◆ Assignment ◆
The needed output is the run of lines below from the one containing "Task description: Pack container" through the one containing "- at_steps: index", copied exactly and free of pictures.

◆ Exercise input ◆
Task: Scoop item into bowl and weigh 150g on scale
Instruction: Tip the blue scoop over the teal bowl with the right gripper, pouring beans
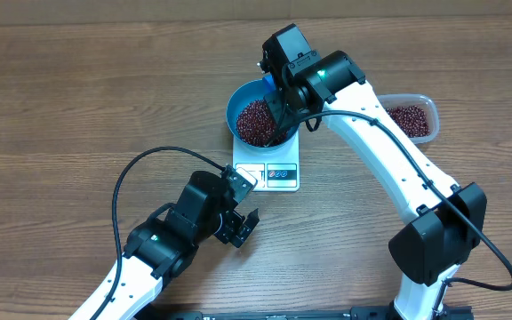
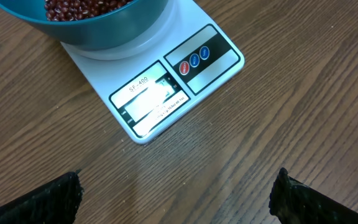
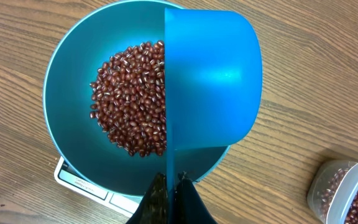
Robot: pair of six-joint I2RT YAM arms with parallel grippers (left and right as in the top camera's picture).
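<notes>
The right pincer (image 3: 174, 190) is clamped on the thin handle of a blue scoop (image 3: 213, 81), held above the blue bowl (image 3: 67, 81). The red-brown beans (image 3: 129, 99) lie heaped in the bowl below it. The bowl sits on the white scale (image 2: 166, 93), just ahead of the left pincer (image 2: 176, 196), which is spread wide over the worktop (image 2: 291, 124). A clear tub (image 3: 353, 193) of beans stands off to the right pincer's side.

Left end effector (image 2: 178, 186) spread wide, arm folded; right end effector (image 3: 173, 185) clamped, arm outstretched.
</notes>
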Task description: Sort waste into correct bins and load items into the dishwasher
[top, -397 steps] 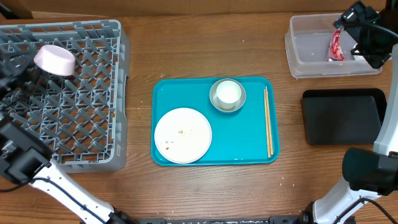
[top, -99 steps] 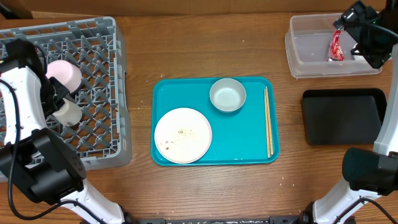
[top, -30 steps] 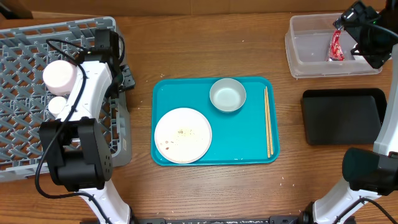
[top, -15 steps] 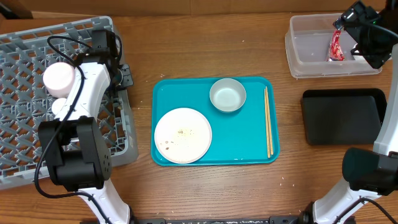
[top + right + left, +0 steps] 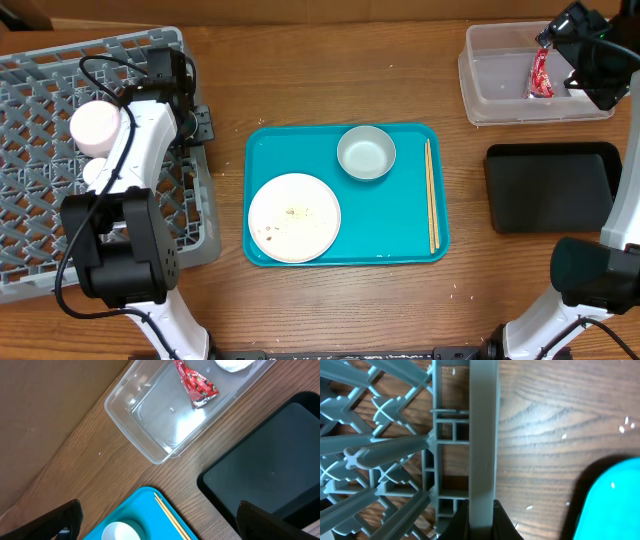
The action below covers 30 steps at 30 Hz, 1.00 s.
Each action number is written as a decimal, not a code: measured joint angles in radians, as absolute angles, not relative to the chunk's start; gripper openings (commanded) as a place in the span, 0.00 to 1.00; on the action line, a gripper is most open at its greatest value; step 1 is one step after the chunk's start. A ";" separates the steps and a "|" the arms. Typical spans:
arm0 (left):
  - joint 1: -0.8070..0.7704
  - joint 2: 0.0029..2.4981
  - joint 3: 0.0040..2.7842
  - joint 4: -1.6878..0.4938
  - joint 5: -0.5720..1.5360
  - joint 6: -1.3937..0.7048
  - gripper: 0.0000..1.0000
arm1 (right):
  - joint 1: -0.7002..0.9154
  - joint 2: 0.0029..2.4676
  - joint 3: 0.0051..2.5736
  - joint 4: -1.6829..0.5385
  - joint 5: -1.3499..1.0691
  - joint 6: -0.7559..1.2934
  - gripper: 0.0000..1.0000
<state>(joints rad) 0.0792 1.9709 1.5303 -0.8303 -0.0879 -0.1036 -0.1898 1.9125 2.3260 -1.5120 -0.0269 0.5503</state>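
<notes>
Left gripper [image 5: 482,512] clamps rim of grey lattice dish rack [image 5: 60,220]; right gripper [image 5: 160,522] gapes.
Clear rectangular tub [image 5: 150,450] holds crumpled red wrapper [image 5: 196,385], perhaps a white napkin [image 5: 232,364].

A: Where's the grey rack [image 5: 40,215]?

B: Far left, sitting skewed. A pale bowl [image 5: 95,128] lies upturned in its grid, with a small cup [image 5: 91,172] just beside it.

A: The rest?

B: On the teal tray [image 5: 400,245] are the white plate [image 5: 294,217] (a few crumbs [image 5: 291,212] on it), the steel bowl [image 5: 366,153], upright, and the chopsticks [image 5: 431,195] along the right edge. The red wrapper [image 5: 541,75] and napkin [image 5: 234,364] lie in the clear tub [image 5: 495,85], with the black tray [image 5: 552,186] near it.
</notes>
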 measured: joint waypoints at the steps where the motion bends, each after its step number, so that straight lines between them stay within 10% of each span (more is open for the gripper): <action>1: 0.080 1.971 1.530 -0.838 -0.087 -0.092 0.04 | -0.190 1.913 2.326 -1.511 -0.027 0.550 1.00; 30: 0.105 1.967 1.530 -0.854 -0.062 0.175 0.04 | -0.190 1.913 2.326 -1.512 -0.027 0.550 1.00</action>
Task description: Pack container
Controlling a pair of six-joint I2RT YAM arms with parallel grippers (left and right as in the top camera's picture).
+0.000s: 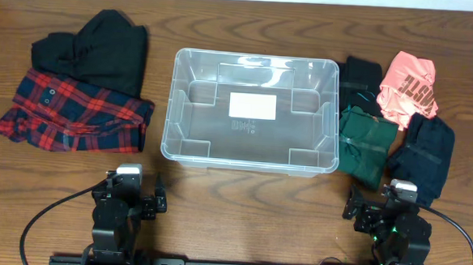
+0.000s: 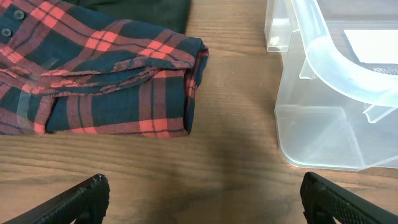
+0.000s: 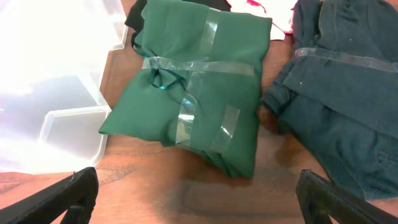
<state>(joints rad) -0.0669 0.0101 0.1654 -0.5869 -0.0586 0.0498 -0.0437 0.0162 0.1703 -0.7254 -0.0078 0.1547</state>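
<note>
The clear plastic container (image 1: 251, 110) stands empty at the table's middle, a white label on its base; its corner shows in the left wrist view (image 2: 336, 81) and its edge in the right wrist view (image 3: 50, 93). A folded red plaid shirt (image 1: 75, 114) (image 2: 93, 81) and a black garment (image 1: 95, 50) lie to its left. To its right lie a taped green bundle (image 1: 367, 143) (image 3: 193, 93), a dark navy bundle (image 1: 423, 154) (image 3: 342, 93), a black bundle (image 1: 360, 78) and a pink garment (image 1: 408, 86). My left gripper (image 2: 202, 199) and right gripper (image 3: 196, 199) are open and empty, low near the front edge.
The table is brown wood (image 1: 249, 198). The arm bases (image 1: 123, 208) (image 1: 394, 226) stand at the front edge with cables trailing beside them.
</note>
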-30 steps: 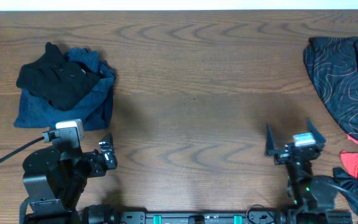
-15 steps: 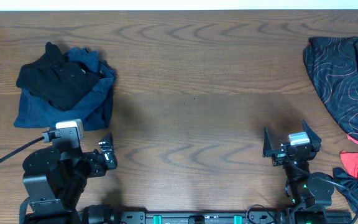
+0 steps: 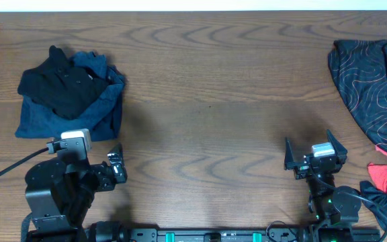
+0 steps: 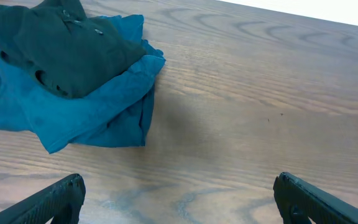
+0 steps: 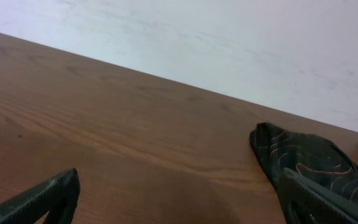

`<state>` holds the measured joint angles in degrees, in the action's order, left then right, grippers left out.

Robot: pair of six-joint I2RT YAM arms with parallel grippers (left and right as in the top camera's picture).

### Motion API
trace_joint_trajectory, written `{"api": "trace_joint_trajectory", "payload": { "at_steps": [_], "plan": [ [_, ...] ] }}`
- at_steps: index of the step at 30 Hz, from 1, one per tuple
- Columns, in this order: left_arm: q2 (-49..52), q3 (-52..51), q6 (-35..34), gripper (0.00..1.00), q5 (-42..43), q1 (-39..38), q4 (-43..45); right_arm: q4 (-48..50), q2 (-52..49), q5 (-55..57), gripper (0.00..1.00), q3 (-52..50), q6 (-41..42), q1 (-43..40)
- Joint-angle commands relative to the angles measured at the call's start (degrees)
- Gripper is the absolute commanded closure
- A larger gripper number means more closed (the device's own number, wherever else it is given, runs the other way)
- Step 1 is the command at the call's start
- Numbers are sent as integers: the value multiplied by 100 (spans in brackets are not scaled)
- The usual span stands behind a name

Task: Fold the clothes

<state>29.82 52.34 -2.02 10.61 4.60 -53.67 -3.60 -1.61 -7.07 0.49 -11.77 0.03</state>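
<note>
Left claw [image 3: 117, 167]: gapes wide, grips nothing, sits low by near edge of table [image 3: 207, 134]. Wrist view shows only bare wood between both fingers [image 4: 55, 199]. Right claw [image 3: 309, 146]: same, spread wide, empty, near edge, right of centre. Nothing but wood ahead in its wrist view, with patterned cloth [image 5: 303, 162] well apart at far right. Touches no cloth on either side.

Next out, right side: red cloth [image 3: 380, 176] just beside right arm base, bunched, partly under dark fabric at table edge. Cannot tell whether separate garment or part of patterned one.

Further out, left side: blue cloth [image 4: 92, 106] roughly squared, layers doubled along one edge. Reads as loosely folded. Black top [image 4: 61, 43] heaped on it, bunched and lumpy, not flat. Looks unfolded, or folded badly.

Far right: patterned cloth again, long and rumpled, runs from far corner down right edge and out of frame. Clearly not folded.

Judgement: early in task. At most blue cloth counts as done, and only loosely. Left to do: flatten and fold black top, drag patterned cloth onto open wood and fold, sort out red cloth. Needs a first grasp; neither claw near one yet.
</note>
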Motion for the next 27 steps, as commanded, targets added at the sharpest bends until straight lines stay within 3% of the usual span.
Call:
{"api": "trace_joint_trajectory", "payload": {
  "at_steps": [1, 5, 10, 15, 24, 27],
  "plan": [
    [-111, -42, 415, 2, -496, -39, -105, -28, -7, -50, 1, 0, -94, 42],
    [-638, -428, 461, 2, -868, -39, -142, -28, -7, -50, 1, 0, -94, 42],
    [-1893, -1808, 505, 2, -1049, -46, 439, -28, -7, -50, 1, 0, -94, 42],
    [-2927, -3246, 501, 2, -977, -46, 1985, -28, -7, -50, 1, 0, -94, 42],
    [-2973, -5060, 481, 2, -826, -57, 5307, -28, -7, -50, 1, 0, -94, 42],
    [-2973, -5211, 476, 2, -734, -74, 5145, -28, -7, -50, 1, 0, -94, 42]
  ]
}}
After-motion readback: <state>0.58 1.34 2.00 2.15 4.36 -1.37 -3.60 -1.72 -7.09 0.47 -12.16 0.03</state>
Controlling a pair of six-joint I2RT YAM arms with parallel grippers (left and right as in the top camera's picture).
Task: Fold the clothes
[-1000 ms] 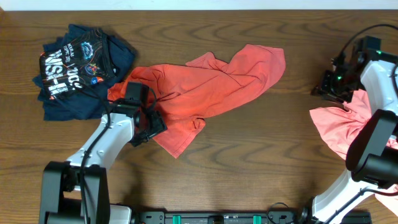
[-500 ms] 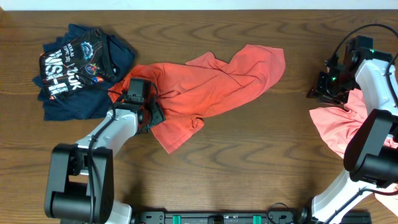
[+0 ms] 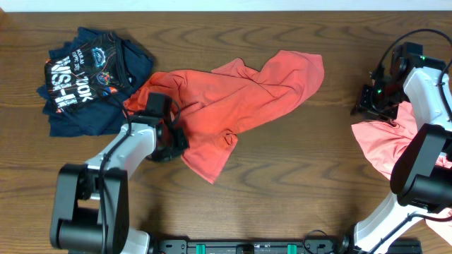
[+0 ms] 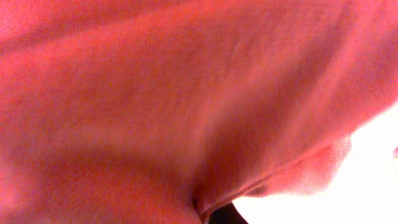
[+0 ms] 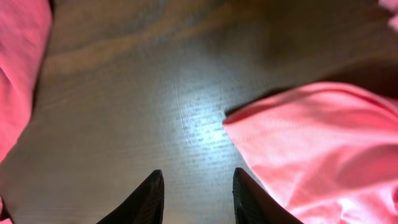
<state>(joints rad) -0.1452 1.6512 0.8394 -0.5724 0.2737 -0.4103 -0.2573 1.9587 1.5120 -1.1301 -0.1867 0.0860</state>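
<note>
A coral-red T-shirt (image 3: 240, 95) lies crumpled across the middle of the table. My left gripper (image 3: 171, 139) is shut on its lower left hem. In the left wrist view red cloth (image 4: 155, 106) fills the picture and hides the fingers. A salmon-pink T-shirt (image 3: 381, 144) is heaped at the right edge of the table. Just above its top edge my right gripper (image 3: 369, 101) hovers. In the right wrist view that gripper (image 5: 198, 179) is open over bare wood, with the pink shirt (image 5: 311, 143) beside its right finger.
A dark navy printed shirt (image 3: 88, 77) lies bunched at the back left, close to the red shirt's left end. Bare wooden table (image 3: 304, 162) shows between the two shirts and along the front. More pink cloth (image 5: 18, 68) shows at the left edge of the right wrist view.
My left gripper has closed on the red shirt's hem and moved slightly right and toward the front, dragging the shirt's lower corner with it. The right gripper has barely shifted.
</note>
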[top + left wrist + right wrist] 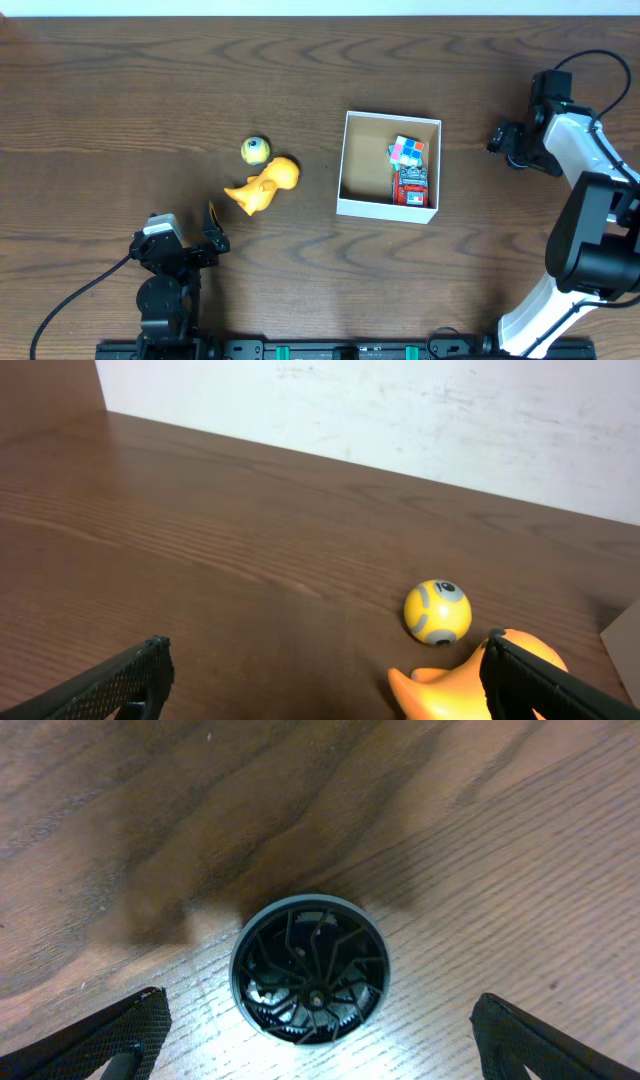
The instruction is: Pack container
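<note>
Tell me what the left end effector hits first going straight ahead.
Likely the orange duck-shaped toy, lying just ahead of one finger of the open left end effector; its centre line shows only bare wooden table.

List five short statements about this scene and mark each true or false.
1. The ball lies inside the box. False: it lies on the table, left of the box, beside the duck.
2. The left pincer and the right pincer are both open and empty. True.
3. A cube lies in the box. True.
4. The duck is blue. False: it is orange.
5. A round black disc lies on the table below the right pincer. True.
</note>
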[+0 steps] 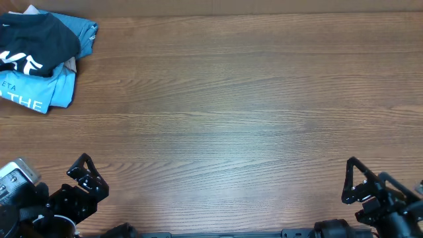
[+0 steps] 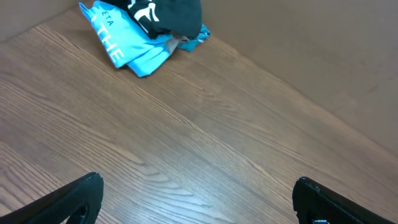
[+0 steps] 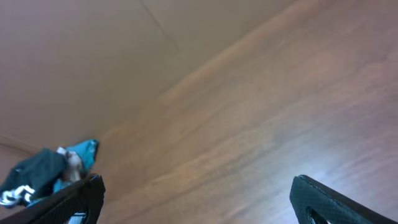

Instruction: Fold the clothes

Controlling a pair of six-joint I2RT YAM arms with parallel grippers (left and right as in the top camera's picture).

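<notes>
The clothes (image 1: 36, 36) lie crumpled at the table's far left corner, a dark navy-teal garment with white lettering resting on top of a light-blue shirt. They also show in the left wrist view as the clothes (image 2: 177, 12) and, small and blurred, in the right wrist view as the clothes (image 3: 34, 174). My left gripper (image 1: 88, 177) sits at the near left edge, open and empty; its wrist view shows the left gripper (image 2: 198, 190) over bare wood. My right gripper (image 1: 353, 180) is at the near right edge, also open and empty, seen again as the right gripper (image 3: 198, 190).
A light-blue shirt (image 1: 39, 92) printed "THE" lies under the dark garment, its corner toward the table's left edge. The wooden table (image 1: 225, 119) stretches between the pile and both arms. A brown wall (image 2: 323, 50) borders the far side.
</notes>
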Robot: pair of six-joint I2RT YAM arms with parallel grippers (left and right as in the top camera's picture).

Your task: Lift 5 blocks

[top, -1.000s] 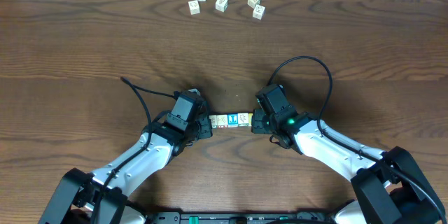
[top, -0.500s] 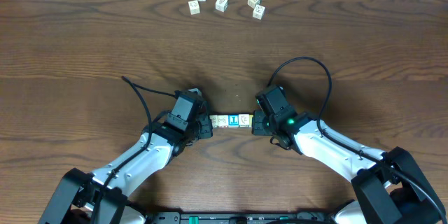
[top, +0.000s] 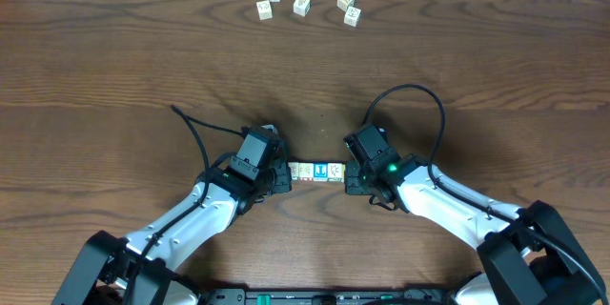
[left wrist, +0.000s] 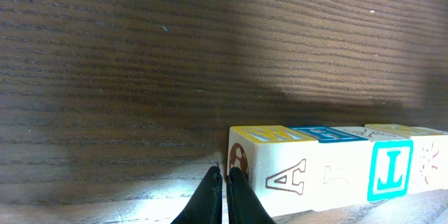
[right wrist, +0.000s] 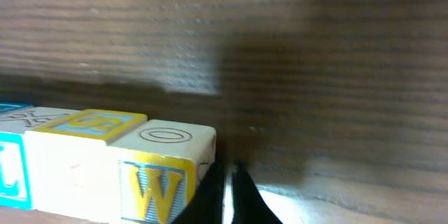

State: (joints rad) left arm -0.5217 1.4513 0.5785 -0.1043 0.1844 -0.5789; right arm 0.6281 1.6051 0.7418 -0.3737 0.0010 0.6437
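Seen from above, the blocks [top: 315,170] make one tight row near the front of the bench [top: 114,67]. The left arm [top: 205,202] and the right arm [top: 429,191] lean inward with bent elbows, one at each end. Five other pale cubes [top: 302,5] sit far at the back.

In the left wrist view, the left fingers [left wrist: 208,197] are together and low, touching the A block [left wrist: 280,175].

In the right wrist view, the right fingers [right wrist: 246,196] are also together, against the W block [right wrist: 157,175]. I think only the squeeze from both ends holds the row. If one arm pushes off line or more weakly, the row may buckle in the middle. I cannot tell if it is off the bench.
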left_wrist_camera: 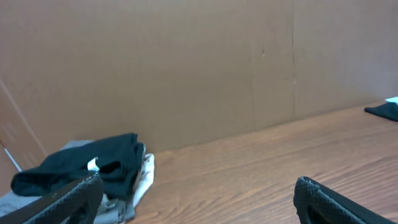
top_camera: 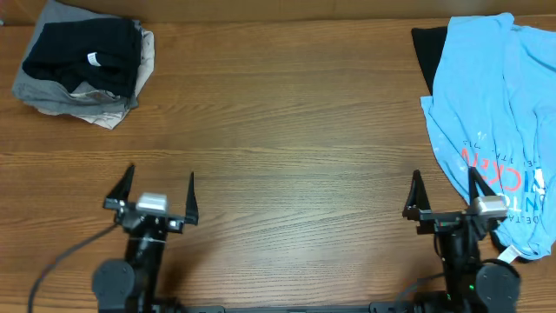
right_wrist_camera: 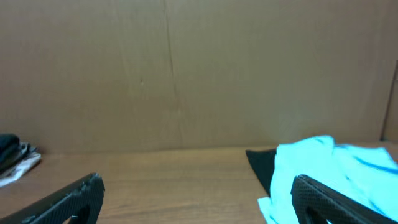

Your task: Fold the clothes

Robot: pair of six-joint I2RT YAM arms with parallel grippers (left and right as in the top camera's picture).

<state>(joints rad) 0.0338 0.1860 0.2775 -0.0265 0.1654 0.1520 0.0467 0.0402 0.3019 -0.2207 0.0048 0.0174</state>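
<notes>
Along the tabletop's (top_camera: 287, 130) right edge the T-shirt (top_camera: 486, 96) lies crumpled on a black garment (top_camera: 427, 52), folding not yet begun; left gripper (top_camera: 161, 174) and right gripper (top_camera: 444, 174) sit empty, jaws apart, and likely must first drag it centre.

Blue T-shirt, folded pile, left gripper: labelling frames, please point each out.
Blue T-shirt (top_camera: 486, 87): overhead view, plain upper fabric.
Folded pile (top_camera: 82, 52): overhead view, black top layer.
Left gripper (top_camera: 161, 171): overhead view, midway between fingertips.

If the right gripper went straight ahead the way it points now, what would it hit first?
Probably the light blue T-shirt, lying in front of its right finger. The open right gripper is centred on bare table, then the back wall, though depth is unclear.
</notes>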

◆ Your solution ◆
Task description: Pack container
Controlling a pair of six-joint I2RT YAM arms with parallel grippers (left and right as in the top camera's picture).
+0.000s: 
+0.000s: 
+0.000s: 
<state>(joints rad) -0.0669 0.0101 0.1654 -0.5869 -0.0586 0.0498 -0.0437 0.0162 0.1703 -0.7254 -0.0078 0.1547</state>
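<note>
The clear plastic container (image 1: 251, 110) stands empty at the table's middle, a white label on its base; its corner shows in the left wrist view (image 2: 336, 81) and its edge in the right wrist view (image 3: 50, 93). A folded red plaid shirt (image 1: 75, 114) (image 2: 93, 81) and a black garment (image 1: 95, 50) lie to its left. To its right lie a taped green bundle (image 1: 367, 143) (image 3: 193, 93), a dark navy bundle (image 1: 423, 154) (image 3: 342, 93), a black bundle (image 1: 360, 78) and a pink garment (image 1: 408, 86). My left gripper (image 2: 202, 199) and right gripper (image 3: 196, 199) are open and empty, low near the front edge.
The table is brown wood (image 1: 249, 198). The arm bases (image 1: 123, 208) (image 1: 394, 226) stand at the front edge with cables trailing beside them.
</note>
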-30 steps: 
-15 steps: 
+0 steps: 
+0 steps: 
+0 steps: 

`<state>` holds the measured joint angles in degrees, in the action's order, left then right, grippers left out.

Robot: pair of six-joint I2RT YAM arms with parallel grippers (left and right as in the top camera's picture).

### Motion API
trace_joint_trajectory, written `{"api": "trace_joint_trajectory", "payload": { "at_steps": [_], "plan": [ [_, ...] ] }}`
- at_steps: index of the step at 30 Hz, from 1, one per tuple

What the exercise asked for has been given in full.